The paper presents a small empirical study into emotion and affect recognition based on auditory and visual features, which was performed in the context of the Audio-Visual Emotion Challenge (AVEC) 2012. The goal of this competition is to predict continuous-valued affect ratings based on the provided auditory and visual features, e.g., local binary pattern (LBP) features extracted from aligned face images, and spectral audio features.
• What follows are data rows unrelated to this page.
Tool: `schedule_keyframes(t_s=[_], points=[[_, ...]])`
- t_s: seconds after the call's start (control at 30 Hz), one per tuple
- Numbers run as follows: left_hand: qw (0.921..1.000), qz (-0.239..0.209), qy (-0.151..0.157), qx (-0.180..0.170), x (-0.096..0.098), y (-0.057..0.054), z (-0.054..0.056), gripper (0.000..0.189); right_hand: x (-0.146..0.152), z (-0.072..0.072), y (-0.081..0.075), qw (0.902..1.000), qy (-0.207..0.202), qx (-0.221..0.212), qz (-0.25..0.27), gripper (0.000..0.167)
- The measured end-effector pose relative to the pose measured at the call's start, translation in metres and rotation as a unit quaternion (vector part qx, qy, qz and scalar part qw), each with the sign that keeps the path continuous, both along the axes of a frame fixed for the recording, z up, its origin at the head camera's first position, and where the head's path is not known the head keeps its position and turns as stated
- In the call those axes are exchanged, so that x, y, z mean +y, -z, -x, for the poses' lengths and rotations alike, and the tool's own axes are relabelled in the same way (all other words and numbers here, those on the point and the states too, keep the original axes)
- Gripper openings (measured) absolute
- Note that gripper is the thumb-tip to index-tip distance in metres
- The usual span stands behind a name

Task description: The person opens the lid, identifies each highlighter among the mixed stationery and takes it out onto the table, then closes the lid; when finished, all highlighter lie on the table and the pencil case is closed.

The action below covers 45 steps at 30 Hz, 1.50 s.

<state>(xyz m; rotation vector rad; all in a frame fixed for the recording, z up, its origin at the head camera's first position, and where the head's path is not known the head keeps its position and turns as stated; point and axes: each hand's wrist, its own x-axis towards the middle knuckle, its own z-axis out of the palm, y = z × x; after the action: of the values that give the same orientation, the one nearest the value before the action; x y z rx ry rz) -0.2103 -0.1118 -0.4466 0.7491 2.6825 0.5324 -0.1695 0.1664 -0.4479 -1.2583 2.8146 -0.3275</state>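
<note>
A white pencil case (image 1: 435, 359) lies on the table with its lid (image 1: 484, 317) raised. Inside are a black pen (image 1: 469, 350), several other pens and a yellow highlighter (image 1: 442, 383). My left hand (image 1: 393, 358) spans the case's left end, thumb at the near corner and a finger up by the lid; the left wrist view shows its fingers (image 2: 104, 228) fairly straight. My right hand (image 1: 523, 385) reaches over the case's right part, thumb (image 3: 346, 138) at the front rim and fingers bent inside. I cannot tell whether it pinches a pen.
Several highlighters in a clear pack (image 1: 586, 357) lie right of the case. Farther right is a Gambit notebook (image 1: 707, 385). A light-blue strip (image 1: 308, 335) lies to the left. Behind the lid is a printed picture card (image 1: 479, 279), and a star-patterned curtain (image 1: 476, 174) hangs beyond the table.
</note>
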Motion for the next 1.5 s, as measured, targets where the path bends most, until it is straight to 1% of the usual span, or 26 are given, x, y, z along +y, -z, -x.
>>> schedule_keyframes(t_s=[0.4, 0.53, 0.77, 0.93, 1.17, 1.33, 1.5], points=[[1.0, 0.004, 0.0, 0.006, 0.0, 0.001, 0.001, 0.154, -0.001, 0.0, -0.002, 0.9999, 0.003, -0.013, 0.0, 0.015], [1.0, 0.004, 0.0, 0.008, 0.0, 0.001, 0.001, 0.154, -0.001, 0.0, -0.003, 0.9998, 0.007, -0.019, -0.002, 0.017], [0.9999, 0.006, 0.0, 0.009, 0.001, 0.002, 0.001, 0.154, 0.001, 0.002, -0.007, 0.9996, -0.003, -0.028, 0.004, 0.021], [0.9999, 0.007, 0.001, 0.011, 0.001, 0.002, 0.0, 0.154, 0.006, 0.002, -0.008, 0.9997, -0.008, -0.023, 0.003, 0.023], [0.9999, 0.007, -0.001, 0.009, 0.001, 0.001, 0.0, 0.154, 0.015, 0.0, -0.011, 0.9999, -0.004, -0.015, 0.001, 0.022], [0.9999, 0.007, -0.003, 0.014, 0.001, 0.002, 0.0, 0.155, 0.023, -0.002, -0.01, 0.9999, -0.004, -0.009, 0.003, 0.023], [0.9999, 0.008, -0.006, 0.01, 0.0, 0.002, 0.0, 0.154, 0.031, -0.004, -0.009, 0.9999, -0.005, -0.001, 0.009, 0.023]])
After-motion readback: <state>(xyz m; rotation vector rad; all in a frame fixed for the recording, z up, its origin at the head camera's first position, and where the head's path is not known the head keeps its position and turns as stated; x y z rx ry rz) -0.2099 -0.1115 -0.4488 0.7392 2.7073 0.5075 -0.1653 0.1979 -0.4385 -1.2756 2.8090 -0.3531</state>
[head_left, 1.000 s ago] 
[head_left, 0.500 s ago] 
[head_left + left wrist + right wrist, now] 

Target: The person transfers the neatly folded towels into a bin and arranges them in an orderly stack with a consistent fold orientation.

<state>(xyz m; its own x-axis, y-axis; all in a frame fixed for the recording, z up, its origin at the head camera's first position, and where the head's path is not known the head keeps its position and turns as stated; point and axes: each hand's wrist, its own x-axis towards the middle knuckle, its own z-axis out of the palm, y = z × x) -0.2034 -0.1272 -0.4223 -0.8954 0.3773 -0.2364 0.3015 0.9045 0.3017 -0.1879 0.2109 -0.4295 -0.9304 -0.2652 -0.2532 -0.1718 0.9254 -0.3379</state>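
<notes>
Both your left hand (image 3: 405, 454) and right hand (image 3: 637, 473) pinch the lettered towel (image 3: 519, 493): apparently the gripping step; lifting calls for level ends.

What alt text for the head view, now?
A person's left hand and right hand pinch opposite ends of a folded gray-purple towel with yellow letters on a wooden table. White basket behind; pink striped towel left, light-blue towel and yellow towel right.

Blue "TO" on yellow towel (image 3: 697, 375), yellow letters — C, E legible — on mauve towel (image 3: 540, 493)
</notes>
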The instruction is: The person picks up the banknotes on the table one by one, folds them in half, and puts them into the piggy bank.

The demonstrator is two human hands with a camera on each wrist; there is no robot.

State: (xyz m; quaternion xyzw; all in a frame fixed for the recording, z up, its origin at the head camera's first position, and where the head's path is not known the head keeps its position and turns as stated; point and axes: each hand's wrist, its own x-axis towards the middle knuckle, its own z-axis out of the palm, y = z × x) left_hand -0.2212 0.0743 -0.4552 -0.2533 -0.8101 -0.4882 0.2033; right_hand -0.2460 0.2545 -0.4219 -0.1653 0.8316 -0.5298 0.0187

Empirically, we found that there are only very weak (linear) relations between the features and the continuous-valued ratings: our best linear regressors employ the offset-feature to exploit the fact that the ratings have a dominant direction (more increasing than decreasing). Much to our surprise, only exploitation of this bias already leads to results that improve over the baseline system presented in [10]. The best performance we obtained on the AVEC 2012 test set (averaged over the test set and over four affective dimensions) is a correlation between predicted and ground-truth ratings of 0.2255 when making continuous predictions, and 0.1920 when making word-level predictions.